Wastewater treatment systems and septic systems are not designed to remove these contaminants, resulting in pharmaceutical pollution in waters across the state. Recent studies have shown high levels of antidepressants in fish in the Niagara River and the feminization of male fish (produced eggs) in Jamaica Bay that were exposed to hormones (birth control). Most recently, the Hudson Riverkeeper conducted studies on pharmaceutical pollution in the Hudson River.
Paul Gallay, President and Hudson Riverkeeper, said: “When Riverkeeper has partnered with scientists to look for pharmaceuticals in the Hudson River, we've found dozens - including some at concentrations that could affect aquatic life. The Drug Take-Back Act would help remove one important source of water contamination, by establishing a program funded by pharmaceutical manufacturers, not consumers or taxpayers. We are calling on the Governor and the New York State Legislature to pass the Drug Take-Back Act and ensure that pharmacies provide drop boxes to make it easy and convenient for people to properly dispose of unused medications.”
“Pharmaceutical companies are best positioned to minimize the adverse impacts of their products,” said Scott Cassel, CEO and Founder of the Product Stewardship Institute. “Through the Drug Take-Back Act, drug companies will fund the safe drug disposal for all New York residents, giving them incentive to reduce the amount of leftover medication.”
"Pharmaceuticals are among many emerging contaminants being found in the Great Lakes and local waterways, posing new and unknown risks to wildlife, ecosystems, and our drinking water. As part of our action agenda for our shared waters, Buffalo Niagara Waterkeeper will work to minimize the impacts of emerging contaminants and is committed to partnering with government and academic institutions on pharmaceutical take-back programs to keep these contaminants out of our water," said Buffalo Niagara Waterkeeper Executive Director Jill Jedlicka.
In the U.S., eighteen counties and two states (Massachusetts and Vermont) have passed similar manufacturer-funded pharmaceutical disposal laws.
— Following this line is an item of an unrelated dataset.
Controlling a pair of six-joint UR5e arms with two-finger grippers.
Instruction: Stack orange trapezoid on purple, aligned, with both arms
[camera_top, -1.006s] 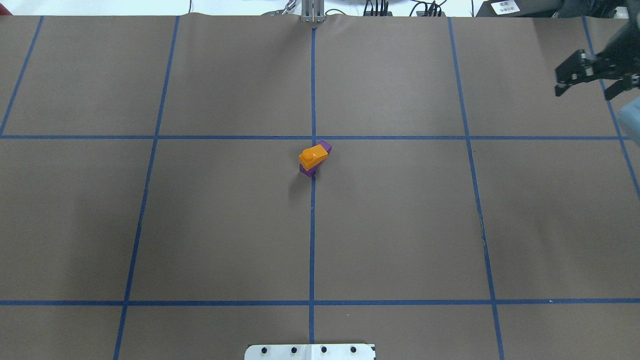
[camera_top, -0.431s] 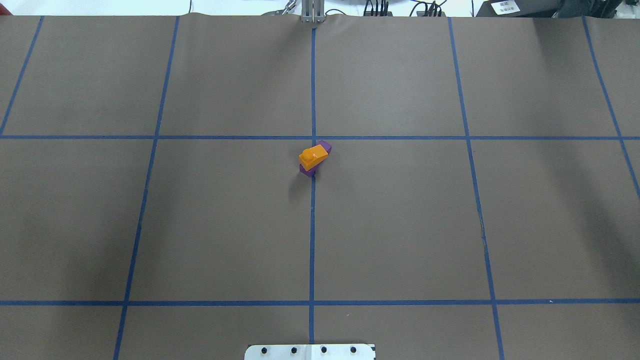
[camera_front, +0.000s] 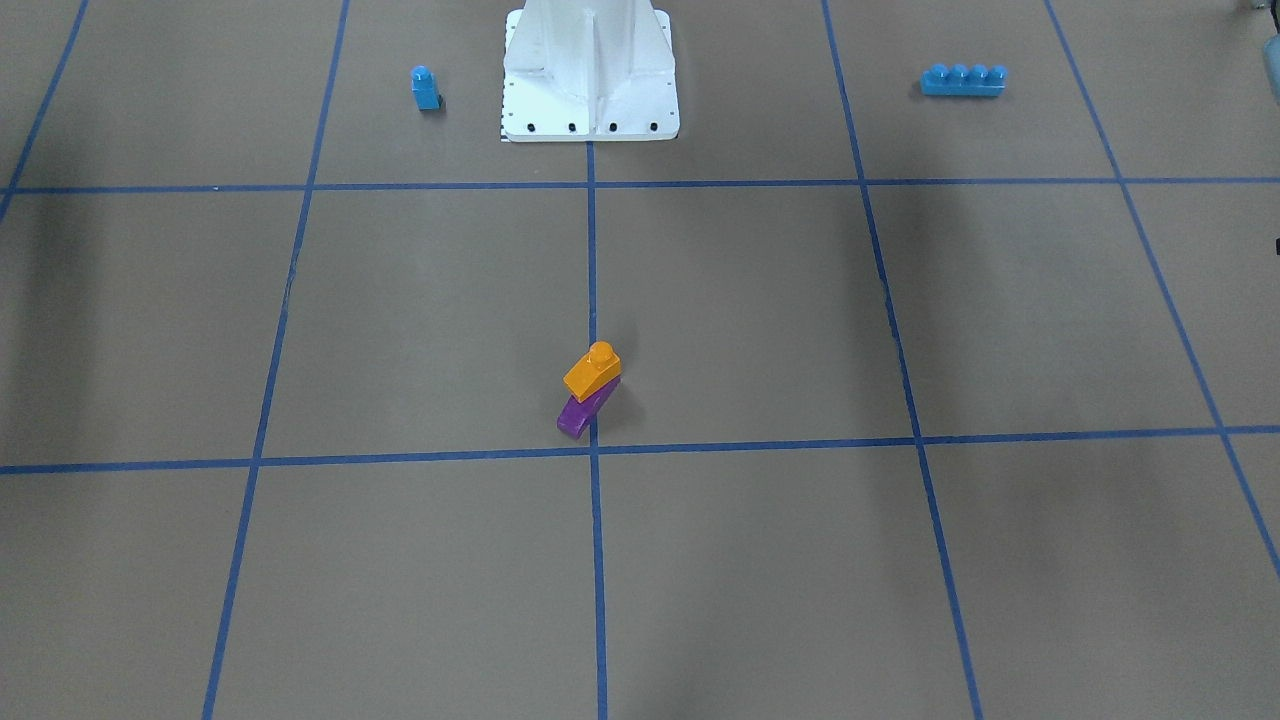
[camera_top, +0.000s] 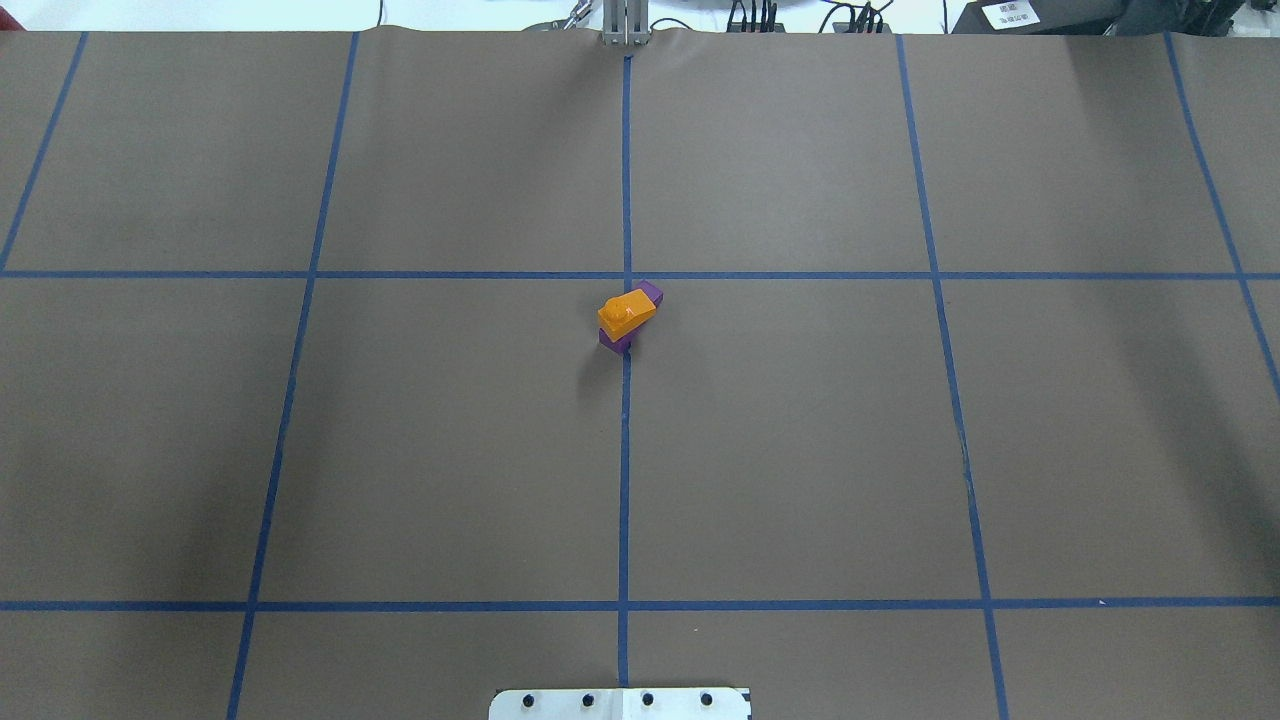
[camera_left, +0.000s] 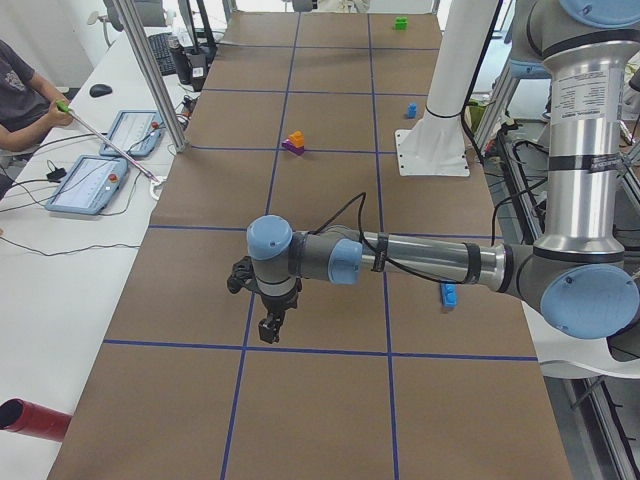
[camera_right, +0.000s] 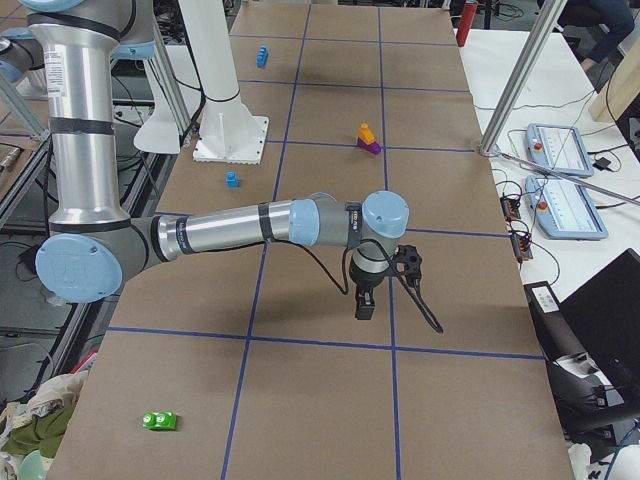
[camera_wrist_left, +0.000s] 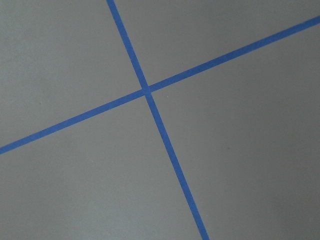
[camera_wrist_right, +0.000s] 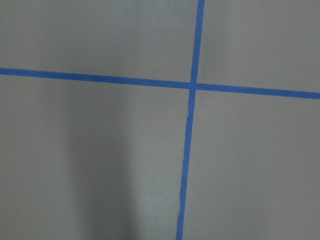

This includes Rockland County, which recently became the first local government in New York State to pass this type of law (similar laws have been introduced in Erie and Westchester Counties). Experience has demonstrated that cost to manufacturers is negligible—it is estimated to cost approximately one cent per $10 of medications sold.
A lack of options to safely dispose of unused drugs is contributing to the national drug abuse epidemic that is now the leading cause of injury death in the U.S., ahead of car accidents. Deaths from drug overdoses and chronic drug abuse in New York State have increased 71 percent between 2010 and 2015.
"Over 2,000 people in New York die annually from opioid overdose, most commonly from prescription pain relievers. Because 70 percent of people who start misusing drugs get them from the homes of family and friends, the Drug Take-Back Act will save lives by stopping prescription drug abuse at its source," said Andrew Radin, Chair of the New York Product Stewardship Council and Recycling Director for Onondaga County Resource Recovery Agency.
While the groups strongly support the Drug Take Back Act, they are also advocating that legislators make important improvements to the proposal before it is finalized in the budget. The groups are calling for the program to require the use of drop-boxes, which have been shown to be the most effective method of collection. The groups are also advocating that a convenience standard is established to ensure equal access for all New Yorkers, and that improvements are made to program reporting and education and outreach.